Vu la procédure suivante :
Par une requête, enregistrée le 15 septembre 2022, M. A B, incarcéré au centre pénitentiaire de la Santé 75014 Paris, demande au tribunal :
1°) d'annuler l'arrêté en date du 14 septembre 2022, par lequel le Préfet de police l'a obligé à quitter le territoire français sans délai et a fixé le pays de destination ;
2°) d'annuler l'arrêté en date du 14 septembre 2022, par lequel le Préfet de police lui a interdit de retourner sur le territoire français pour une durée de 36 mois.
3°) d'enjoindre au préfet de police de réexaminer sa situation dans le délai d'un mois, sous astreinte de 100 euros par jour de retard, et de lui délivrer une autorisation provisoire de séjour dans le délai d'une semaine à compter de la notification du jugement à intervenir, sous astreinte de 100 euros par jour de retard ;
4°) de mettre à la charge de l'Etat la somme de 2000 euros sur le fondement de l'article L. 761-1 du code de l'entrée et du séjour des étrangers et du droit d'asile et de l'article 37 de la loi du 10 juillet 1991.
Il soutient que le préfet de police a commis une erreur manifeste d'appréciation et méconnu l'article 3 de la Convention européenne des droits de l'homme.
Par un mémoire en défense, enregistré le 5 octobre 2022, le préfet de police, représenté par la Selarl Actis avocats, conclut au rejet de la requête.
Vu l'arrêté attaqué ;
Vu les autres pièces du dossier ;
Vu :
- la convention européenne de sauvegarde des droits de l'homme et des libertés fondamentales ;
- la directive 2008/115/CE du 16 décembre 2008 ;
- la loi du10 juillet 1991 ;
- le code de l'entrée et du séjour des étrangers et du droit d'asile ;
- le code de justice administrative ;
Par un acte, enregistré le 10 octobre 2022, M. B déclare se désister purement et simplement de sa requête.

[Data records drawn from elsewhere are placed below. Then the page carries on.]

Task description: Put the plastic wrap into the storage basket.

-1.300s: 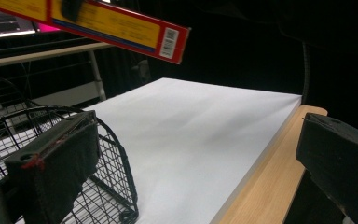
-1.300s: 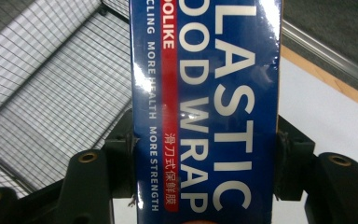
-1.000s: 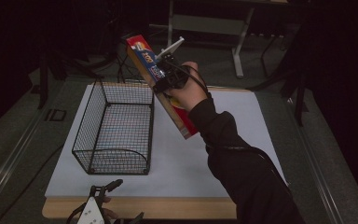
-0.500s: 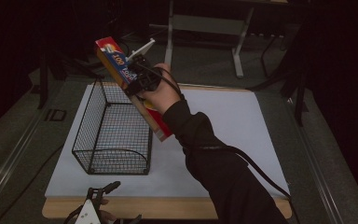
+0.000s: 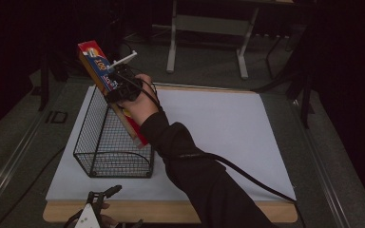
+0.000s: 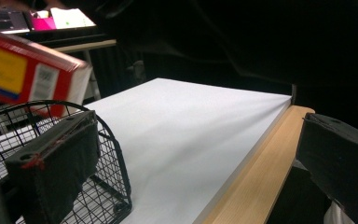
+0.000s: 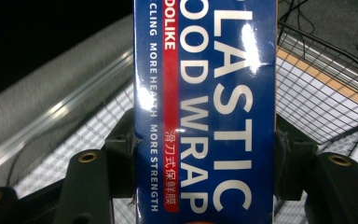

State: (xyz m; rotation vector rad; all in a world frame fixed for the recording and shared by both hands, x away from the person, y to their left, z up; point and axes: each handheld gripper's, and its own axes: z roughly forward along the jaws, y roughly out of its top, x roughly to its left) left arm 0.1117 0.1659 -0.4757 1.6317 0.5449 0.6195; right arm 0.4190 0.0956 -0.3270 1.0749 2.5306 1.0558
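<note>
The long, glossy cardboard box (image 5: 105, 85) of plastic wrap, blue on its printed face with red ends, is held tilted in the air over the wire basket (image 5: 109, 142), its lower end dipping toward the basket's right side. In the right gripper view the box (image 7: 205, 112) shows white lettering and is pinched across its width between the two black jaws of the right gripper (image 5: 121, 88), closed on it. The basket is a black rectangular mesh with an open top, standing on a smooth white sheet (image 5: 228, 137) that covers a pale wooden table (image 5: 171, 211). The left gripper (image 5: 95, 211) sits low at the table's near edge; in its own view its padded black jaws stand wide apart around nothing.
</note>
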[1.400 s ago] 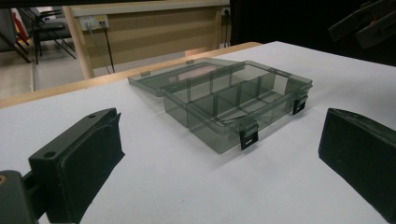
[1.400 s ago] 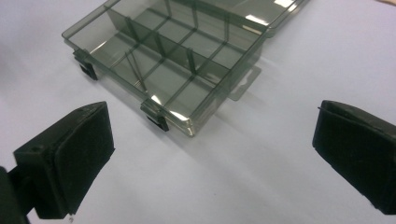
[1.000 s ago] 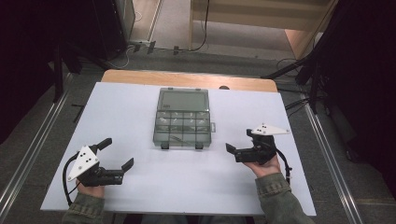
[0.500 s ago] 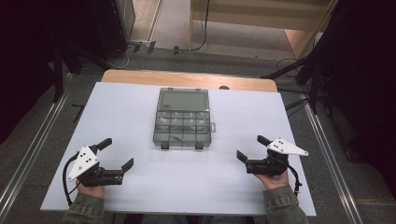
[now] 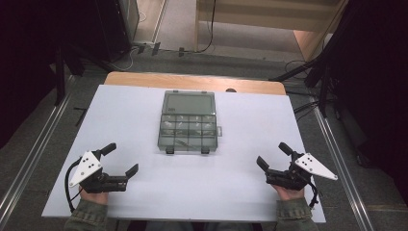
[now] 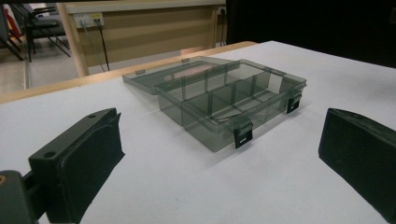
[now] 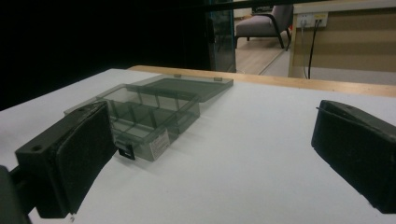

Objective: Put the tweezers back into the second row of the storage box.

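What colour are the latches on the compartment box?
Black, on the smoky grey see-through compartment box; the latches show best in the left gripper view.

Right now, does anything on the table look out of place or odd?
Nothing stands out. The box sits square mid-table, lid folded flat open behind it, nothing spilled. Something thin lies in a front compartment; I can't tell what. Both claws, left and right, are open, apart from the box.

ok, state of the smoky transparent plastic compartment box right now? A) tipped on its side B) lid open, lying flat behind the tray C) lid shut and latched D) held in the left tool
B: the smoky transparent plastic compartment box sits flat mid-table with its lid folded back on the white surface, dividers exposed; the left tool and right tool are both open and clear of it.
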### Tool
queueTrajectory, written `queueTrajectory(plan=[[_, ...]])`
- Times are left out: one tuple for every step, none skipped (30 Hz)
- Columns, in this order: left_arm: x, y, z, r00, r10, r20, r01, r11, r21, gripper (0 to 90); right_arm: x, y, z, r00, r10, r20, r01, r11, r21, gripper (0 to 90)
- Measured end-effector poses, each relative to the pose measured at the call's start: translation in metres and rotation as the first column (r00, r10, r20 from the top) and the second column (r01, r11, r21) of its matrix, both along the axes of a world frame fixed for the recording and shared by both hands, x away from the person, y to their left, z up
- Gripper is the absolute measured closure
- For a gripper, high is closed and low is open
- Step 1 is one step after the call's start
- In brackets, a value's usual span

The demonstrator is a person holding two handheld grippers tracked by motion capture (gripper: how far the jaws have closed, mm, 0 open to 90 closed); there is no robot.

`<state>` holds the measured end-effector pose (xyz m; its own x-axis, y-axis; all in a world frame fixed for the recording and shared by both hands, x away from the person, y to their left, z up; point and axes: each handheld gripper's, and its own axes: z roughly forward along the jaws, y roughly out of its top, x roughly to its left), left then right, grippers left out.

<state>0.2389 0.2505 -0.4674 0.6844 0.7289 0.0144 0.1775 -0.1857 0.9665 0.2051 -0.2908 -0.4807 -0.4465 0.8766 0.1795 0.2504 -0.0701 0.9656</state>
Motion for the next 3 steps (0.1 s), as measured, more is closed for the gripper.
queueTrajectory(plan=[[-0.0007,0.0004,0.0004,1.0000,0.001,0.000,-0.001,1.0000,-0.005,0.0,0.0004,-0.0003,-0.0010,0.9999,-0.002,-0.011,0.002,1.0000,0.001,0.0],[-0.0011,0.0007,0.0007,1.0000,0.003,0.003,-0.003,1.0000,-0.008,0.0,0.0006,-0.0005,-0.0019,0.9998,-0.002,-0.021,0.002,1.0000,0.000,0.0],[-0.0013,0.0010,0.0009,1.0000,0.003,0.004,-0.003,1.0000,-0.007,0.0,0.0007,-0.0008,-0.0026,0.9996,-0.004,-0.027,0.004,1.0000,-0.002,0.0]])
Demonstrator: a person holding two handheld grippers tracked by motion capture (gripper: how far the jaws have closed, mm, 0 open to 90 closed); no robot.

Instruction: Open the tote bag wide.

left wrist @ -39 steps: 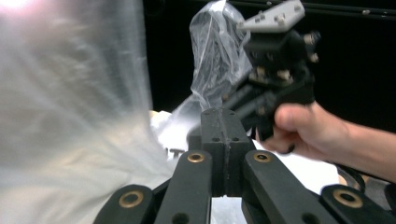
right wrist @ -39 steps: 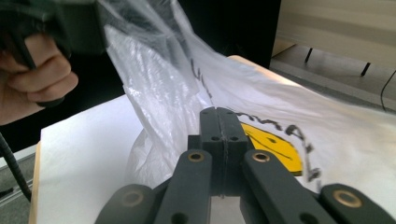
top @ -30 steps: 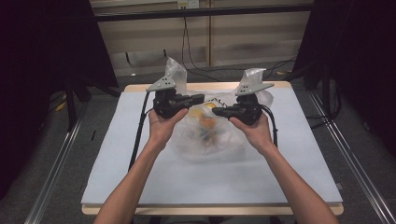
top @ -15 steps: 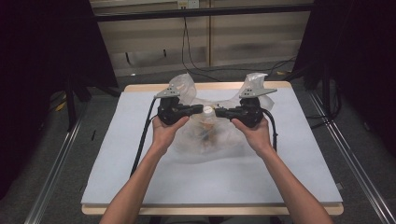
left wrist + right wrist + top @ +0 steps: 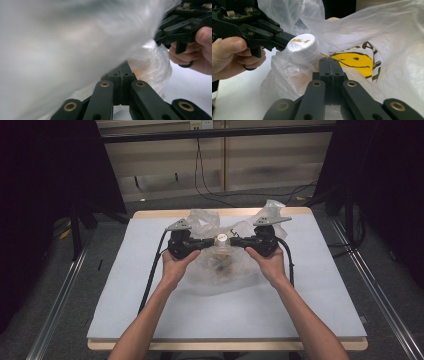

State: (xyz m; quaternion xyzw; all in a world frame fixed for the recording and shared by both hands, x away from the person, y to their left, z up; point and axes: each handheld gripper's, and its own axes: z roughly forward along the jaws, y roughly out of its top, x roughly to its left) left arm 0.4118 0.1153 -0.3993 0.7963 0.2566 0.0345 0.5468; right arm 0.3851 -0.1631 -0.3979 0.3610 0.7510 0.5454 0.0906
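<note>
Plastic film is what both tools hold. At the left, the left hand-held gripper [image 5: 209,241] has its jaws fully closed, pinching the clear plastic bag [image 5: 220,265] at what looks like one side of its mouth; in the left gripper view the film billows right over those shut jaws. Between the two tools sits a small white-capped jar [image 5: 220,239], inside the bag and just under the film. At the right, the right hand-held gripper [image 5: 236,240] is likewise clamped shut on the bag's other side, a yellow smiley print [image 5: 355,62] just beyond its tips.

The two grippers point at each other across the jar, so the bag's mouth runs left to right between them, and neither hand is clearly nearer it. Any pull apart would likely stretch the opening along that line.

The bag lies toward the far edge of the pale blue tabletop [image 5: 150,320], midway between its side edges. Dark curtains flank the room; cables trail on the floor beyond.
</note>
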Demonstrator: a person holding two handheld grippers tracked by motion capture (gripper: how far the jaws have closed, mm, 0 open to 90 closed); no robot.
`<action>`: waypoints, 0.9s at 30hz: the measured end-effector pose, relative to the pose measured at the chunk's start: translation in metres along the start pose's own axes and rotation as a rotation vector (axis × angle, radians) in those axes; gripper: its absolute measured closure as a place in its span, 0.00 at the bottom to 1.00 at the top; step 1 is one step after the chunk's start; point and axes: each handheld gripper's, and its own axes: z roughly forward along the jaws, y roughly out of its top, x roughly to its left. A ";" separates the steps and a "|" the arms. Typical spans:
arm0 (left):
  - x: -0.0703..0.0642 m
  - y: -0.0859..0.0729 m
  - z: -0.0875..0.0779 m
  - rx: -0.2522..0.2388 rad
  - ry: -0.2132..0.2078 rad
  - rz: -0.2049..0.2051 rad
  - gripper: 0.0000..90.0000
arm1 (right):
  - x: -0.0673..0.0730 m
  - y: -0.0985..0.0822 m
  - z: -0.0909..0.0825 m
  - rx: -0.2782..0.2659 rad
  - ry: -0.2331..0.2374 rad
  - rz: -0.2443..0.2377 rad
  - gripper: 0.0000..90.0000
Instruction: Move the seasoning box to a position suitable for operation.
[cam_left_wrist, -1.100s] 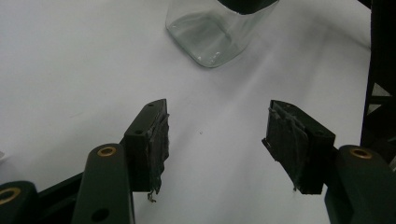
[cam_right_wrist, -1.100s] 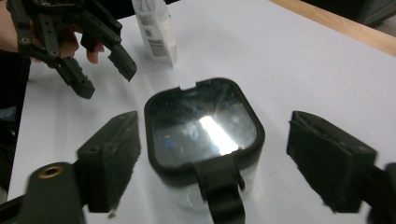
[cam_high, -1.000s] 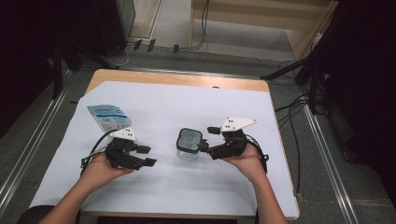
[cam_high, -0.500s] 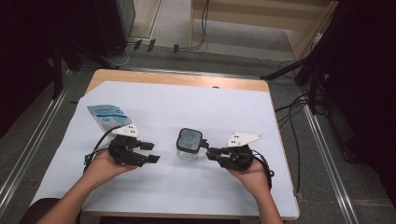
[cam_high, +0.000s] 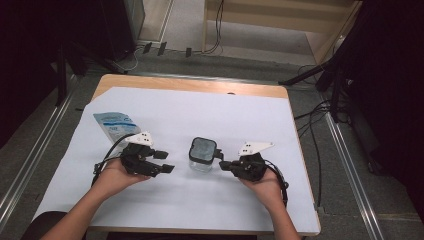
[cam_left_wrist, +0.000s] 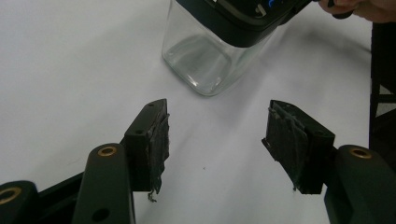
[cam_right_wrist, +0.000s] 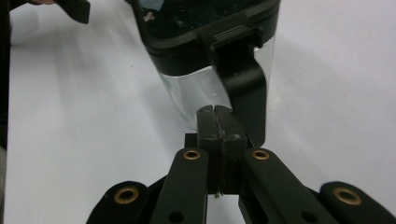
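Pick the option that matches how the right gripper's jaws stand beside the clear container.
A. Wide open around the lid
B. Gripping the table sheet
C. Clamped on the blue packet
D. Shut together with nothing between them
D: in the right gripper view the right gripper has its two pads pressed flat together, just in front of the container's hanging black latch.

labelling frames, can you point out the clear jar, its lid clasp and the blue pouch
clear jar (cam_high: 201, 163), high view, on its glass wall below the lid
lid clasp (cam_right_wrist: 243, 84), right gripper view, on the black latch hanging down the jar's side
blue pouch (cam_high: 115, 123), high view, on the middle of its printed face
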 end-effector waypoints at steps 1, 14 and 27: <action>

Le président du Tribunal a désigné Mme C en application de l'article R. 776-13-3 du code de justice administrative.
Les parties ont été régulièrement averties du jour de l'audience ;
Ont été entendus, au cours de l'audience publique du 10 octobre 2022 :
- le rapport de Mme C ;
- et les observations de Me Mapche-Tagne, représentant M. B.
Considérant ce qui suit :
1. Le désistement de la requête de M. B est pur et simple. Rien ne s'oppose à ce qu'il en soit donné acte.
D E C I D E :
Article 1er : Il est donné acte du désistement de la requête de M. B.
Article 2 : Le présent jugement sera notifié à M. A B et au Préfet de police.
Rendu public par mise à disposition au greffe le 14 octobre 2022.
La magistrate désignée,
C. CLa greffière,
A. DEPOUSIER
La République mande et ordonne au préfet de police en ce qui le concerne ou à tous commissaires de justice à ce requis en ce qui concerne les voies de droit commun contre les parties privées, de pourvoir à l'exécution de la présente décision.